* ASSIGNMENT
Where in the data does the word "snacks" appear? Find those lines and copy them.

Extracted records
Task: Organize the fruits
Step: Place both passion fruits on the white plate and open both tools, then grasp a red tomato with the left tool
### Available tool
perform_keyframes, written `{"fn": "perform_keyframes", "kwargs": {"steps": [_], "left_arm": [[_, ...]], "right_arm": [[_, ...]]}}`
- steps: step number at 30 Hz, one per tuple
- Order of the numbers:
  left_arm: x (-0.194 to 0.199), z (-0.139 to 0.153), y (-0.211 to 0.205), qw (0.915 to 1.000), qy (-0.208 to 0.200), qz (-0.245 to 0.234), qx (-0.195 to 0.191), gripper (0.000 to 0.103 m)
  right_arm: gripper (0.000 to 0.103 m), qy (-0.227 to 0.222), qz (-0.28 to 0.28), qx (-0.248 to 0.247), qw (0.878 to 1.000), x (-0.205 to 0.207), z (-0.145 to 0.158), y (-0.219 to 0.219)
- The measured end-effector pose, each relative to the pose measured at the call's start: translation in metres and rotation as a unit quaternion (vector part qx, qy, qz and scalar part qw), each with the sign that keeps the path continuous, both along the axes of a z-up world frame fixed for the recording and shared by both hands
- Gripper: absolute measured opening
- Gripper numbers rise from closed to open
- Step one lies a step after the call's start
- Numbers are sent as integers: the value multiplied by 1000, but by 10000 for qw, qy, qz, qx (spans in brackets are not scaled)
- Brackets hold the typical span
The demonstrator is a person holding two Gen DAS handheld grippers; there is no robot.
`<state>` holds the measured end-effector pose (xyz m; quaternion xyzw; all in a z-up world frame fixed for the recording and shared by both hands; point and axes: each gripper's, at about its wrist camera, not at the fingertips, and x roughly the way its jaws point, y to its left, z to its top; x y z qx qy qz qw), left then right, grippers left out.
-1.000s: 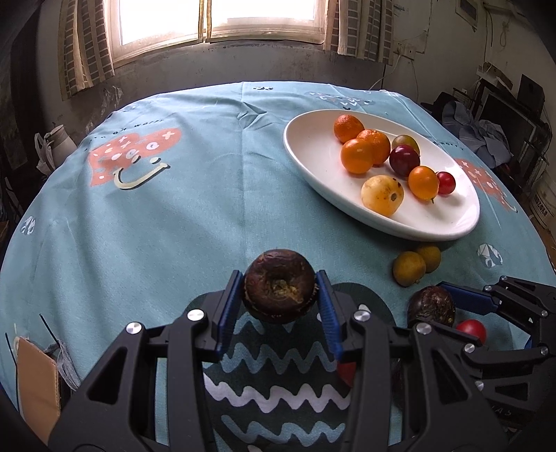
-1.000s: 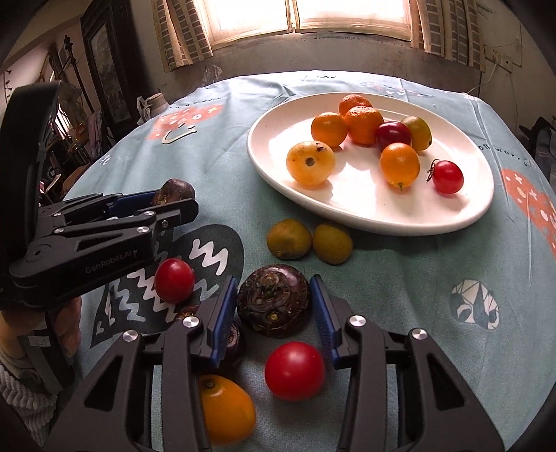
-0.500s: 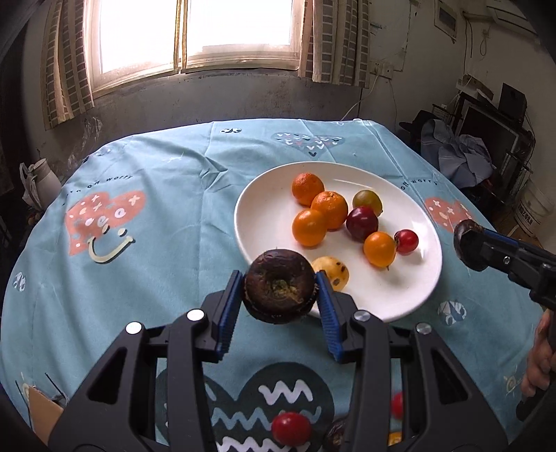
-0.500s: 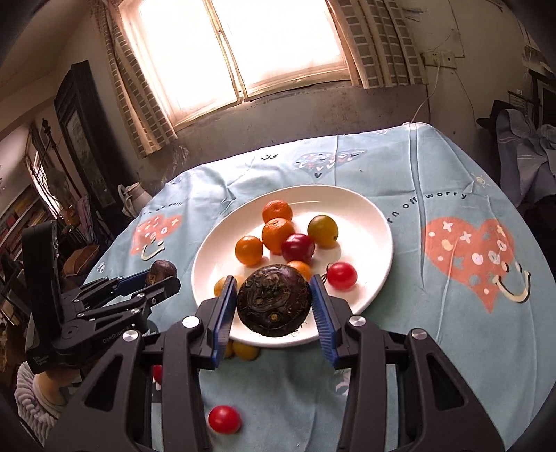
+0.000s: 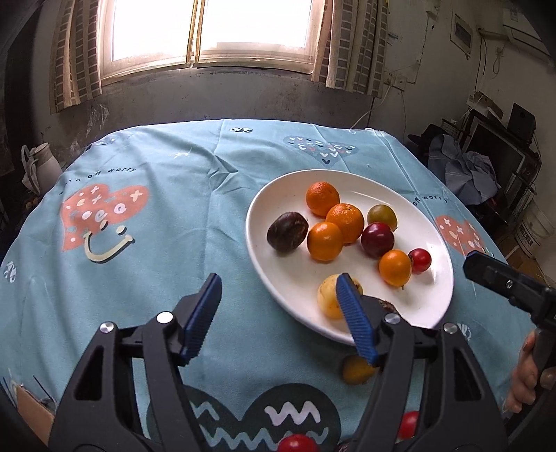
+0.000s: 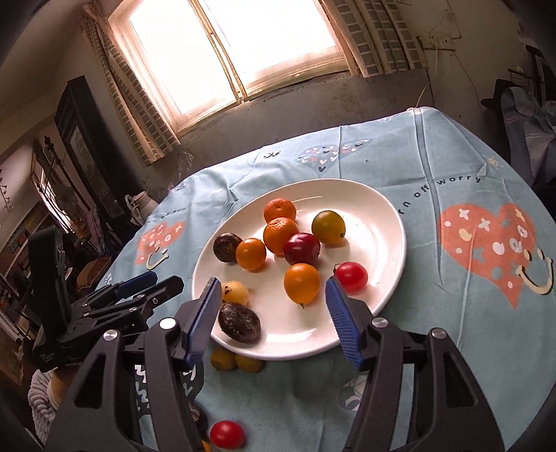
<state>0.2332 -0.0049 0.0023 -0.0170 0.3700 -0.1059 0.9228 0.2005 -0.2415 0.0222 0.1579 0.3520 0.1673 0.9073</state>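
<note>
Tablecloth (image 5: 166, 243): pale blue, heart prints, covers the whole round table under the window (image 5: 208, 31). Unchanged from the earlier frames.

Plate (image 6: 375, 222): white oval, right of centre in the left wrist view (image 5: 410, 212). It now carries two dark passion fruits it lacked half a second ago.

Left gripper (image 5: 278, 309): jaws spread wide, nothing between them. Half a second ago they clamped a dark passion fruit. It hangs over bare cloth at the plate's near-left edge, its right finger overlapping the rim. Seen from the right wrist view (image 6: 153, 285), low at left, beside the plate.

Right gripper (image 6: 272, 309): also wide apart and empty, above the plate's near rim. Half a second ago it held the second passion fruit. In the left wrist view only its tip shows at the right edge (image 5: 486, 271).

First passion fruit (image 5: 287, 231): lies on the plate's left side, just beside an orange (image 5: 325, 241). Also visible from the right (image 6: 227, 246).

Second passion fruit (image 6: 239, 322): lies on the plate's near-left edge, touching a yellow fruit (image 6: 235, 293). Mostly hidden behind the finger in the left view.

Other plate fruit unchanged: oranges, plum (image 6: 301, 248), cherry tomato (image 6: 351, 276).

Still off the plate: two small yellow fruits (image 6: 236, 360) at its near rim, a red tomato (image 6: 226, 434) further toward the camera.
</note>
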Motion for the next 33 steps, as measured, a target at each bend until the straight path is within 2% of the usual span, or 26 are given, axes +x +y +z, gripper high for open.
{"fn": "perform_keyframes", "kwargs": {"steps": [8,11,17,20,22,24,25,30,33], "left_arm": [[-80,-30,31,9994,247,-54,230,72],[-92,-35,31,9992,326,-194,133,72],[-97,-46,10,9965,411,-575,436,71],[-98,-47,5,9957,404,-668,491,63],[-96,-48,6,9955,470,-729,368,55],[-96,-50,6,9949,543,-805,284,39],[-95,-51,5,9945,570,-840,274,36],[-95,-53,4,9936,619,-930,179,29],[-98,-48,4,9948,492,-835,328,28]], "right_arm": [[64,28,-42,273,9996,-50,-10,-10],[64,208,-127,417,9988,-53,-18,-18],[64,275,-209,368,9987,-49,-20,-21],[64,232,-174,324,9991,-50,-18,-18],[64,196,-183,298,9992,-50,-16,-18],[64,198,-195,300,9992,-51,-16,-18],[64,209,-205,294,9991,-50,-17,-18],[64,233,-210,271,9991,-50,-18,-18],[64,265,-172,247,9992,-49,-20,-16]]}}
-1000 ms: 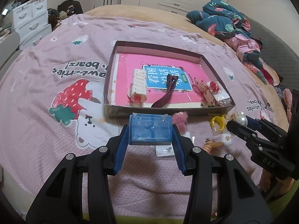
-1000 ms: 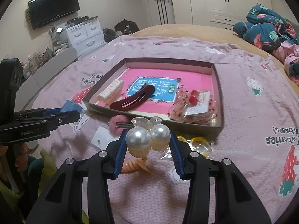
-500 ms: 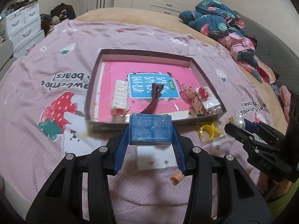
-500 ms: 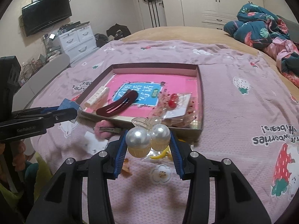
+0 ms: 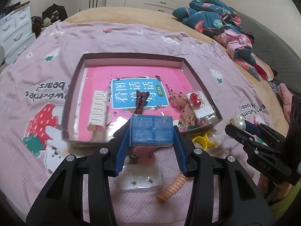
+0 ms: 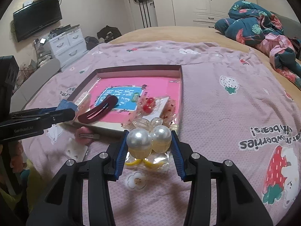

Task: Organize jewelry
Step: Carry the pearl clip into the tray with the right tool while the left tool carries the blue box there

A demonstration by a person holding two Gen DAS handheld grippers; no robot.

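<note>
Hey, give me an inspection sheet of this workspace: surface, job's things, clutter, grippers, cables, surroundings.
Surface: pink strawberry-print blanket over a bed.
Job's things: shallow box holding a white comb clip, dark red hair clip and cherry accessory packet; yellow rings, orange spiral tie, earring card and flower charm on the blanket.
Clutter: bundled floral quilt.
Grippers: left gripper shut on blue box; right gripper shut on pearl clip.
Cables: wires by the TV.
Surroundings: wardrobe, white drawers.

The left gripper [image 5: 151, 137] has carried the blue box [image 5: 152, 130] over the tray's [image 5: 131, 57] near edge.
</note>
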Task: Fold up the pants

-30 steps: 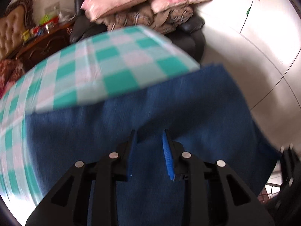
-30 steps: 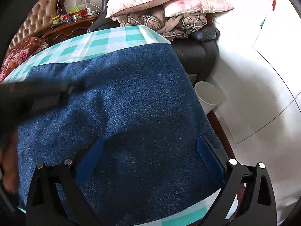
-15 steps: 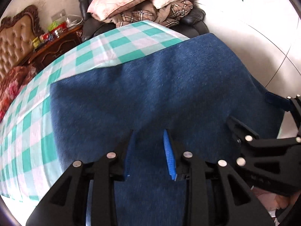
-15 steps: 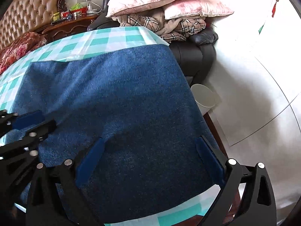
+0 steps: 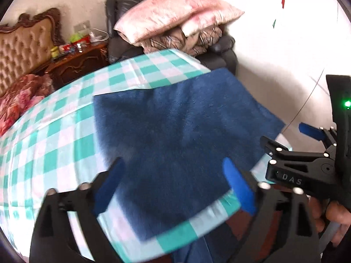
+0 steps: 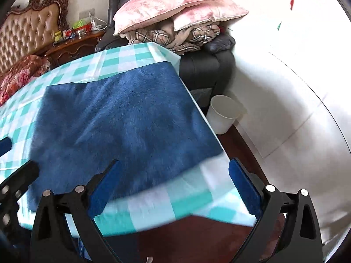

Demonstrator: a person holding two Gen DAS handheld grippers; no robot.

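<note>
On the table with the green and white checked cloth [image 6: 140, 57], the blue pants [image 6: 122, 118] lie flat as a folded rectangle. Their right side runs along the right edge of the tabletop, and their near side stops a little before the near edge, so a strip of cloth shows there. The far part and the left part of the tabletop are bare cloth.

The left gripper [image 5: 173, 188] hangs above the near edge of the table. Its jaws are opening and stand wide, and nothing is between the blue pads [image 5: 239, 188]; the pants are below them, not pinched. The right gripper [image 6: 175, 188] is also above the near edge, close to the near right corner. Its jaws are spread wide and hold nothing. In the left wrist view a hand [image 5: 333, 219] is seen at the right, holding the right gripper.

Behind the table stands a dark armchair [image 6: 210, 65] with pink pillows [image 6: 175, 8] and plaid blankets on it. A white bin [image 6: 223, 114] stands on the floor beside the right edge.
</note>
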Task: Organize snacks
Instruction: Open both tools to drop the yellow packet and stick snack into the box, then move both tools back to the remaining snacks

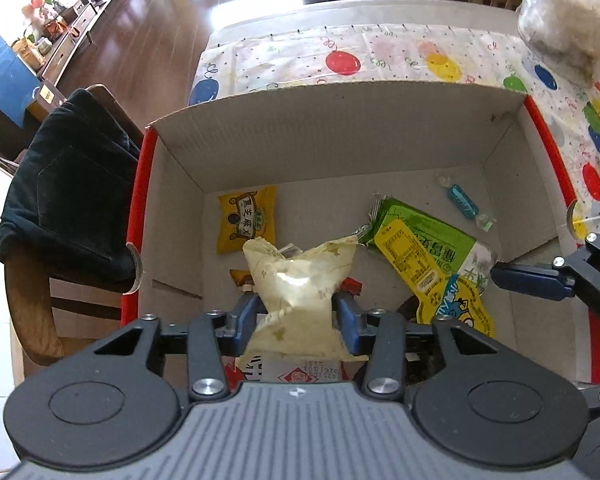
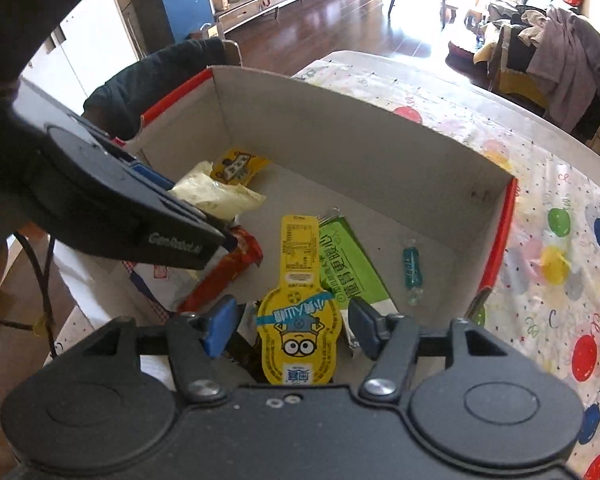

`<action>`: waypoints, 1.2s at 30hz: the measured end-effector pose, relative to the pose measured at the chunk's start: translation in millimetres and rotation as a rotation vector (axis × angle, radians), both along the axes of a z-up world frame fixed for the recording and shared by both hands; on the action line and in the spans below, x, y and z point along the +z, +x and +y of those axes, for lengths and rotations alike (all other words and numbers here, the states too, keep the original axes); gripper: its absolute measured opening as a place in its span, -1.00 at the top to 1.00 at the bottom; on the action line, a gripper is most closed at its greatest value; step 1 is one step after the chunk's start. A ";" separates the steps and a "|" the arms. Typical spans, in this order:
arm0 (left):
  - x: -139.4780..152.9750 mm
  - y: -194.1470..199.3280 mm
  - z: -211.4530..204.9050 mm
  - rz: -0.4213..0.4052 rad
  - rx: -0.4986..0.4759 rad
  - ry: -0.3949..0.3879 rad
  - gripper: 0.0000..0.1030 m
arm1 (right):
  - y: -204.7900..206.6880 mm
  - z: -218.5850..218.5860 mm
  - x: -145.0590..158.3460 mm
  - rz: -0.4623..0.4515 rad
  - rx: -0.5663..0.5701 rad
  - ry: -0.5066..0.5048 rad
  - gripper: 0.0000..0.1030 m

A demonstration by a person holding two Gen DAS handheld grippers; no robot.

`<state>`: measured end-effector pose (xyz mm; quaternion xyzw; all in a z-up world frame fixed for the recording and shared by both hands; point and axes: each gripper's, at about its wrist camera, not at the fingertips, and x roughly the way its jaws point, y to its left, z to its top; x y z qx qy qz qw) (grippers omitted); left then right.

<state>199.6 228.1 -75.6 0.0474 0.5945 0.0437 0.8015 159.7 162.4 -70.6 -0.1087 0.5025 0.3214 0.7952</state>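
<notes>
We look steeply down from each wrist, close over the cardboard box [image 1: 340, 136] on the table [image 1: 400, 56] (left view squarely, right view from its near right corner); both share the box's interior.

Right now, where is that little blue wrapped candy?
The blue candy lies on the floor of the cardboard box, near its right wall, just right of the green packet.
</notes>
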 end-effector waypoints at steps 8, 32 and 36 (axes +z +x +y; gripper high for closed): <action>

* ANSWER
Task: Organize snacks
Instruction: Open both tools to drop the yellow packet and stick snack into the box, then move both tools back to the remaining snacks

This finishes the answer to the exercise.